Start of Provided data
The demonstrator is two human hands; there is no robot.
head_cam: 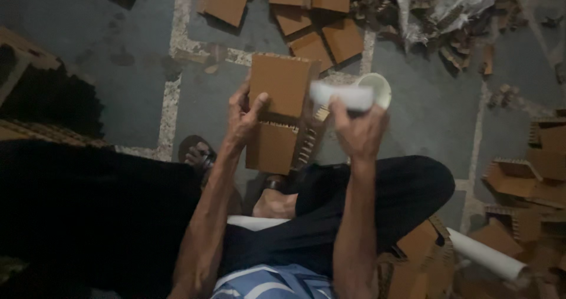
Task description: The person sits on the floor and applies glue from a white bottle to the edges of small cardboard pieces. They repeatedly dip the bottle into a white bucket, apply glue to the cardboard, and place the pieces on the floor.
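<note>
My left hand point(243, 117) grips the left edge of a brown corrugated cardboard piece point(280, 87), held upright above my lap. A second cardboard panel point(272, 149) hangs below it, with a toothed edge showing between them. My right hand point(357, 131) holds a blurred white object point(342, 96) against the cardboard's right edge. A white cup point(377, 87) stands on the floor just behind that hand.
Flat cardboard pieces point(321, 37) lie on the grey floor ahead. A plastic sheet with scraps point(442, 10) sits at the top right. More cardboard parts point(530, 175) pile up on the right. A white tube point(486, 255) lies by my right knee.
</note>
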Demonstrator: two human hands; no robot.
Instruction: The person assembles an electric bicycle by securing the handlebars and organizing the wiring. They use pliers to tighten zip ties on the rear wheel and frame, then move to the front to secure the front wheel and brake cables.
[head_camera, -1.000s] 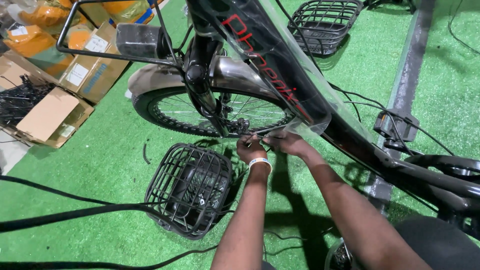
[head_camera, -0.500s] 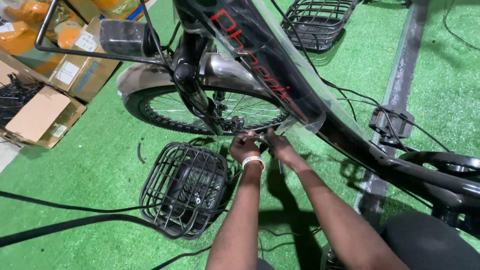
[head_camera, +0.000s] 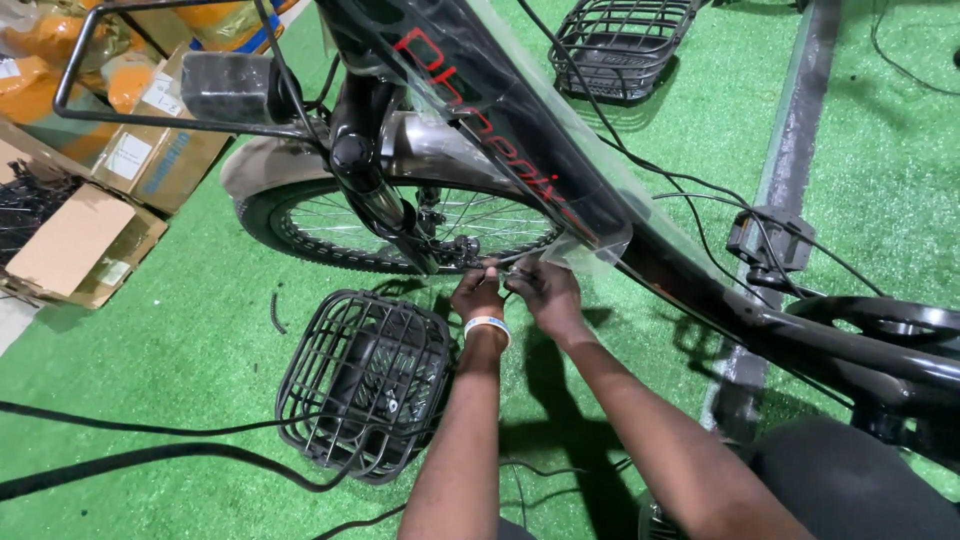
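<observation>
Beside the front wheel (head_camera: 400, 225), both hands' fingers (head_camera: 515, 280) pinch a thin cable (head_camera: 500, 262) between them

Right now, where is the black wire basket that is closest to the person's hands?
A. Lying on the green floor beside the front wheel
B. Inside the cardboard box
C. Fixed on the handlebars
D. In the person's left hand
A: the black wire basket lies on the green floor just below the front wheel, while the left hand and right hand work up at the wheel's hub.
</observation>
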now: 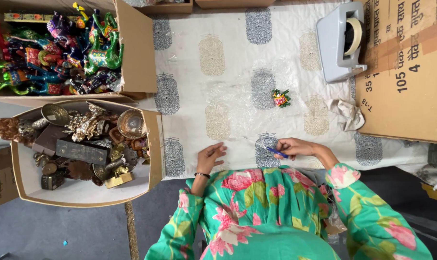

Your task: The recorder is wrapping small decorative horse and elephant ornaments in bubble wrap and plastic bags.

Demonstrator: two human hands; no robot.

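While my right hand [295,147] pinches a blue pen [277,152] and my left hand [209,158] rests empty, fingers loosely spread, on the patterned bench cloth [237,53], the small painted figurine [280,97] sits well apart on clear bubble wrap [237,103]. I judge the pen tip could snag or puncture that wrap. At left, one cardboard box [134,53] holds colourful painted animals, another box [156,144] brass-coloured metal pieces.

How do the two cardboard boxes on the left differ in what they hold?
The upper box is packed with brightly painted animal figurines; the lower box holds dull brass and dark metal pieces. The upper box looks full; the lower box shows bare pale floor along its near side. Both are open-topped brown cardboard.
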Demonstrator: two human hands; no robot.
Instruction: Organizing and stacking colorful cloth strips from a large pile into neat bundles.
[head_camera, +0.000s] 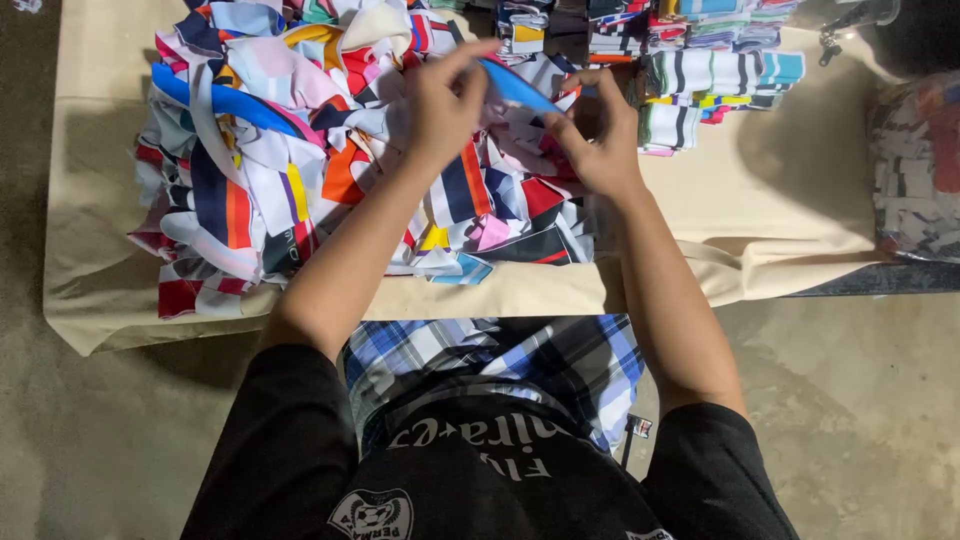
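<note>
My left hand (440, 105) and my right hand (598, 135) are raised over a big loose heap of multicoloured fabric pieces (260, 150) on a low table covered with beige cloth (780, 200). Between them they pinch a small blue fabric strip (515, 85), the left hand at its left end, the right hand at its right end. The strip is stretched just above the heap.
Neatly folded striped fabric pieces are stacked (700, 70) at the back right of the table. A clear bag of more fabric (915, 170) stands at the right edge. My lap in a blue plaid cloth (500, 365) is close to the table's front edge; concrete floor lies around.
</note>
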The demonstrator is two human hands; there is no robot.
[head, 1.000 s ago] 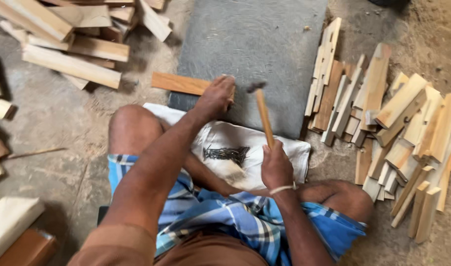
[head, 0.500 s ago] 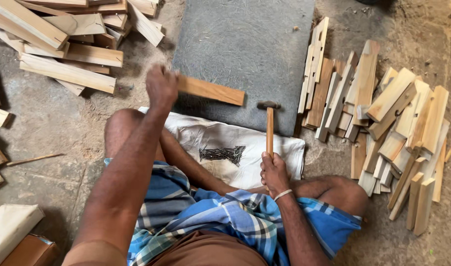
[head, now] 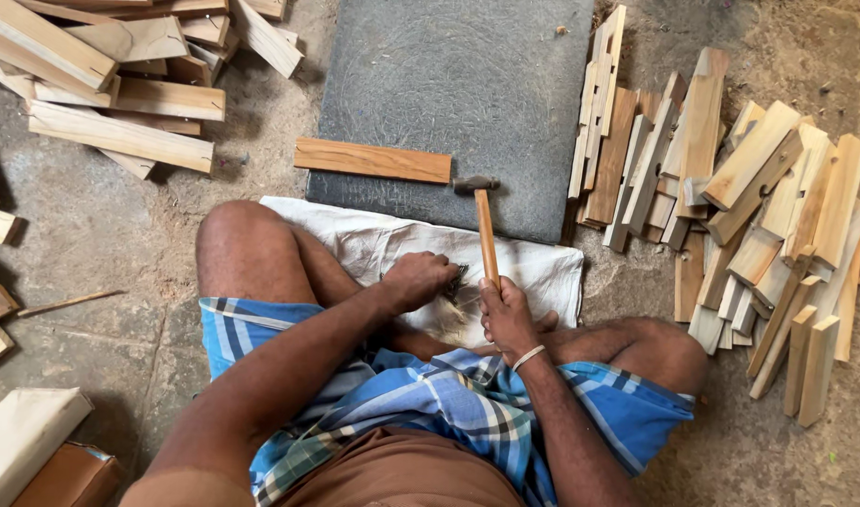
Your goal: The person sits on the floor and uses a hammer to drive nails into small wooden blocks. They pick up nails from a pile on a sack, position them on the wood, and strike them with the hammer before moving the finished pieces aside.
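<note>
Concrete floor [head: 120, 235], rough and dusty, with a dark grey slab [head: 449, 84] set in the middle at the far side. I see a single reddish wood strip [head: 372, 160] lying flat across the slab's near-left edge, apart from both hands. White cloth [head: 374, 239] spread just near of the slab, over the lap.

Left hand [head: 419, 280] rests on the cloth, fingers curled down onto a small dark heap of nails [head: 456, 282]; can't tell if any are pinched. Right hand [head: 507, 314] just beside it, fingers wrapped tight on the hammer [head: 484, 230] handle; hammer head lies on the slab's near edge, right of the strip.

Room: slab's far half is bare. Right side is crowded, a stack of cut strips [head: 730, 207] butts against the slab's right edge. Far left, a loose pile of thicker blocks [head: 120, 84], well apart from the hands.
</note>
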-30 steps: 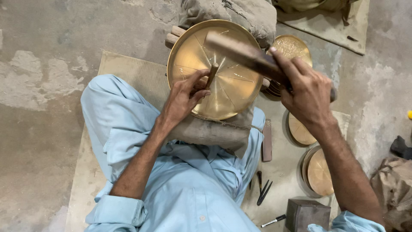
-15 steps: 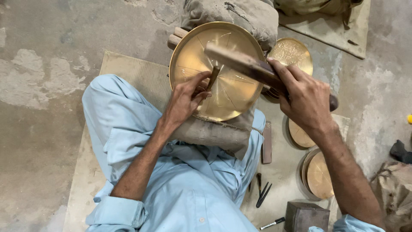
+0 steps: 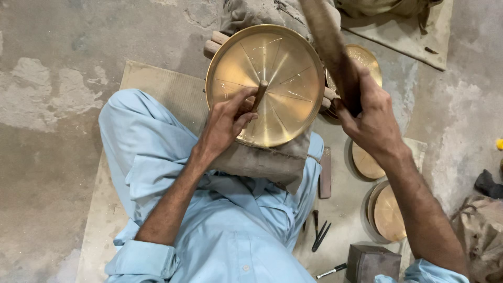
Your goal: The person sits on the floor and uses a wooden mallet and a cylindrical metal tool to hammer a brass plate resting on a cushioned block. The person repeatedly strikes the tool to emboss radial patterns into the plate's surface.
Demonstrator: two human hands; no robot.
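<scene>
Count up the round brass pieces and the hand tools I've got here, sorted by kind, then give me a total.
Large brass plate under the punch: 1
Other brass discs, one behind and two on the floor: 3
Punch in the left hand: 1
Wooden mallet in the right hand: 1
Total: 6

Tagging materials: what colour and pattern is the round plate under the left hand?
Head view: the round plate is shiny golden brass with thin engraved lines radiating from its centre.

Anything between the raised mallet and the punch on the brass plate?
Nothing visible. The mallet, gripped in the right hand, is lifted above the plate; the punch in the left hand has its top end exposed, with open space between them.
</scene>
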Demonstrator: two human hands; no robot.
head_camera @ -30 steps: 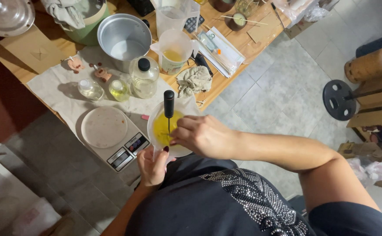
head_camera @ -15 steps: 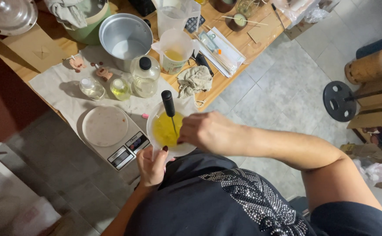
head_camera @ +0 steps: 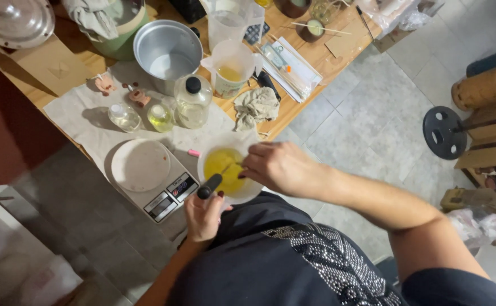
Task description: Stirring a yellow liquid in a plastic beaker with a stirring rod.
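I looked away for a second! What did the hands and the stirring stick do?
The black-handled stirring tool tipped from pointing away from the person to leaning toward them, in the white bowl of yellow liquid. The right hand kept holding it; the left hand stayed by the bowl. Bottles and scale stayed put.
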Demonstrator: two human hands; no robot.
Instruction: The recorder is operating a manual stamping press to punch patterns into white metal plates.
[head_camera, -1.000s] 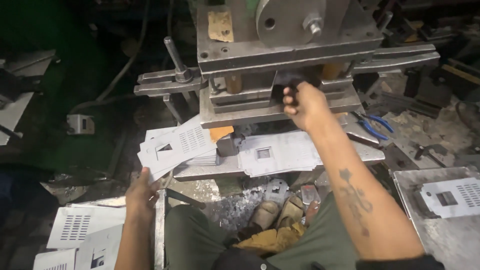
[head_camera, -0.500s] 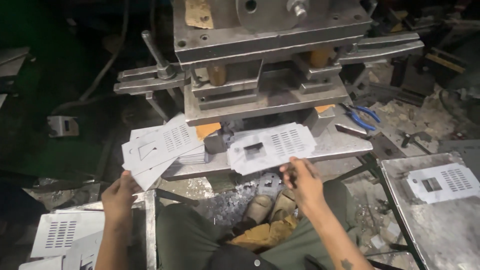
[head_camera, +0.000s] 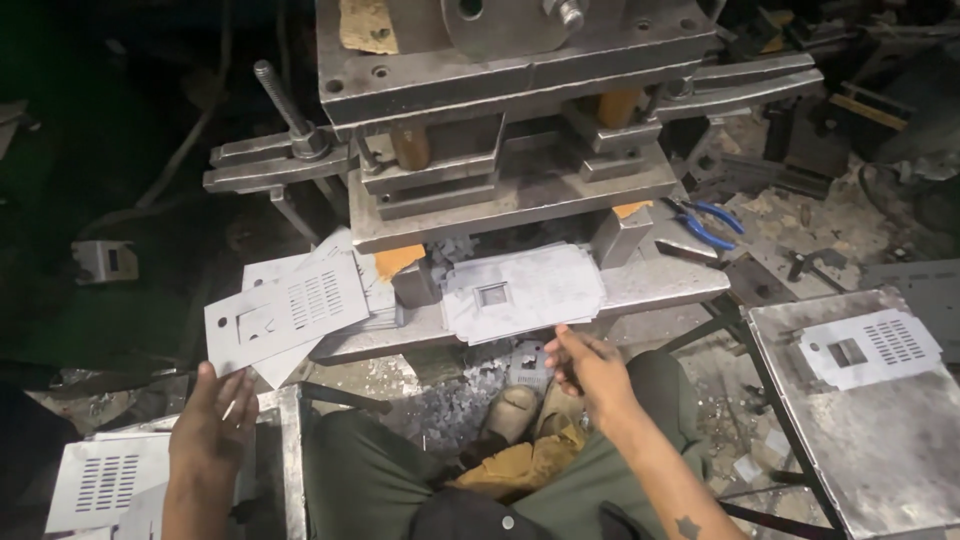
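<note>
Here the left hand (head_camera: 212, 425) is pinching the near edge of a punched sheet (head_camera: 285, 312), a pale plate with rows of slots and a square cut-out, lifted at a tilt off the stack (head_camera: 345, 262) at the left end of the bench (head_camera: 660, 285). The right hand (head_camera: 590, 368) is open with loosely curled fingers, holding nothing, just near the edge of the bench, below a second pile of sheets (head_camera: 525, 292) that lies flat under the press (head_camera: 510, 120). That pile sits in the middle, its top sheet showing one square hole. Blue pliers (head_camera: 705, 225) lie on the far right of the bench. Further right, a metal table (head_camera: 870, 440) carries one finished slotted sheet (head_camera: 868, 350). By the left arm, low and near, more slotted sheets (head_camera: 100, 480) rest on a stand. A foot in a worn shoe (head_camera: 512, 410) sits below the bench between the knees.
</note>
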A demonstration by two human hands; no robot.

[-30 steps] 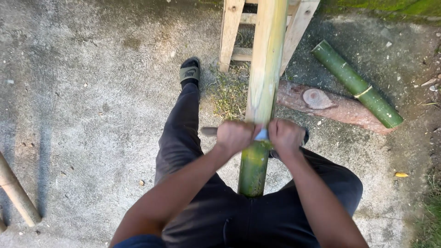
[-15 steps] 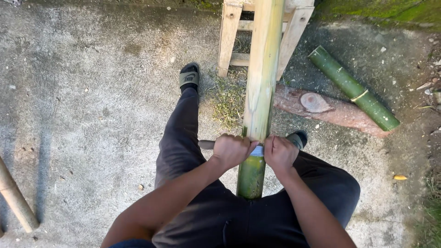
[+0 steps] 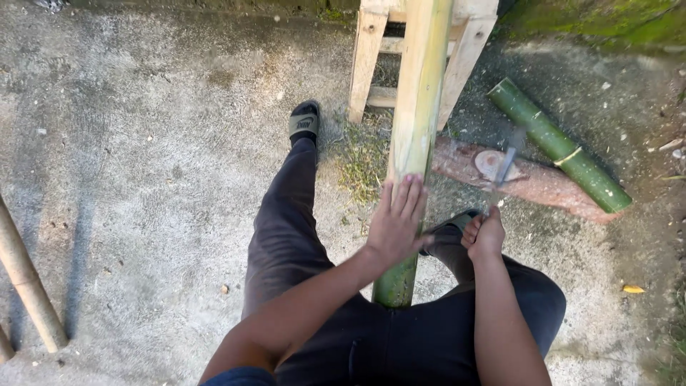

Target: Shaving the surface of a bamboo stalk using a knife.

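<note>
Pale yellow and smooth, the long bamboo pole (image 3: 418, 107) runs from the person's lap up to a wooden stand (image 3: 368, 64) at the top of the view. Its skin is scraped bare up high, but the low end near the lap is shiny green. The left hand (image 3: 396, 225) lies flat on the pole with its fingers (image 3: 407, 196) spread out straight, so it presses and does not grip. The right hand (image 3: 486, 236) is off to the right of the pole, apart from it, with its fingers curled tight round the handle of a thin blade (image 3: 506, 166). The blade is blurry, so its shape is hard to tell.

The person sits with a leg on each side of the pole, in dark trousers. A black sandal (image 3: 304, 123) is on the left foot. Small green shavings (image 3: 364, 157) lie in a pile on the floor by the stand.

Right of the pole lies a reddish log (image 3: 543, 189) with a round cut spot. A short fat green bamboo piece (image 3: 557, 146) leans across it. The floor (image 3: 143, 143) is grey rough concrete. One more pale pole (image 3: 25, 275) sticks in at the left edge
</note>
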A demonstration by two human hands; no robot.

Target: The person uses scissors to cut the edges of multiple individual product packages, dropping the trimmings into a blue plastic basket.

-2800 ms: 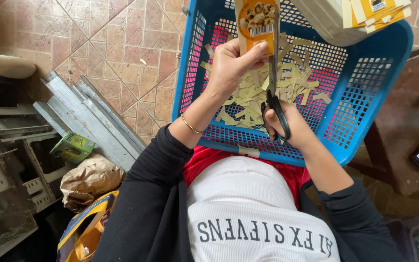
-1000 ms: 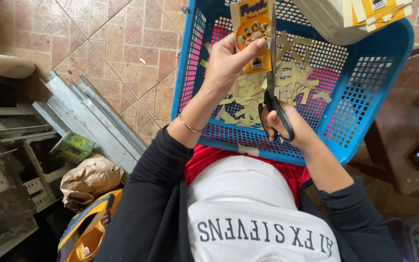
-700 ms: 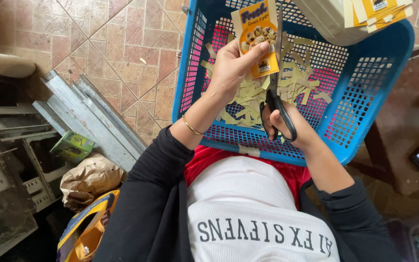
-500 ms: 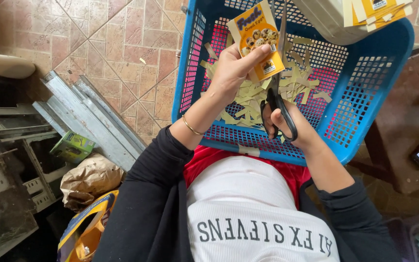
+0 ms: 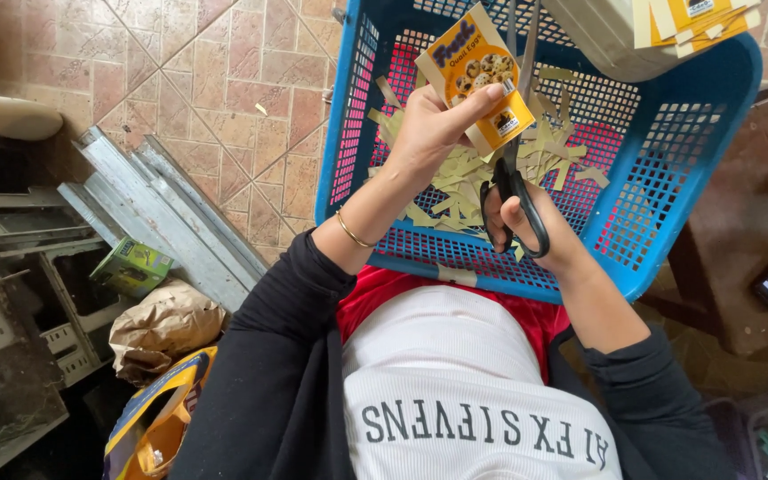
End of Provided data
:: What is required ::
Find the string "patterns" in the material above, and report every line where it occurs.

:: Solution ::
Your goal: The person sits on the floor and uses a wooden mallet and a cylindrical metal tool to hammer a brass plate resting on a cushioned block. The person repeatedly strikes the tool to emboss radial patterns into the plate's surface.
Instruction: The recorder is operating a manual stamping press to punch patterns into white metal plates.

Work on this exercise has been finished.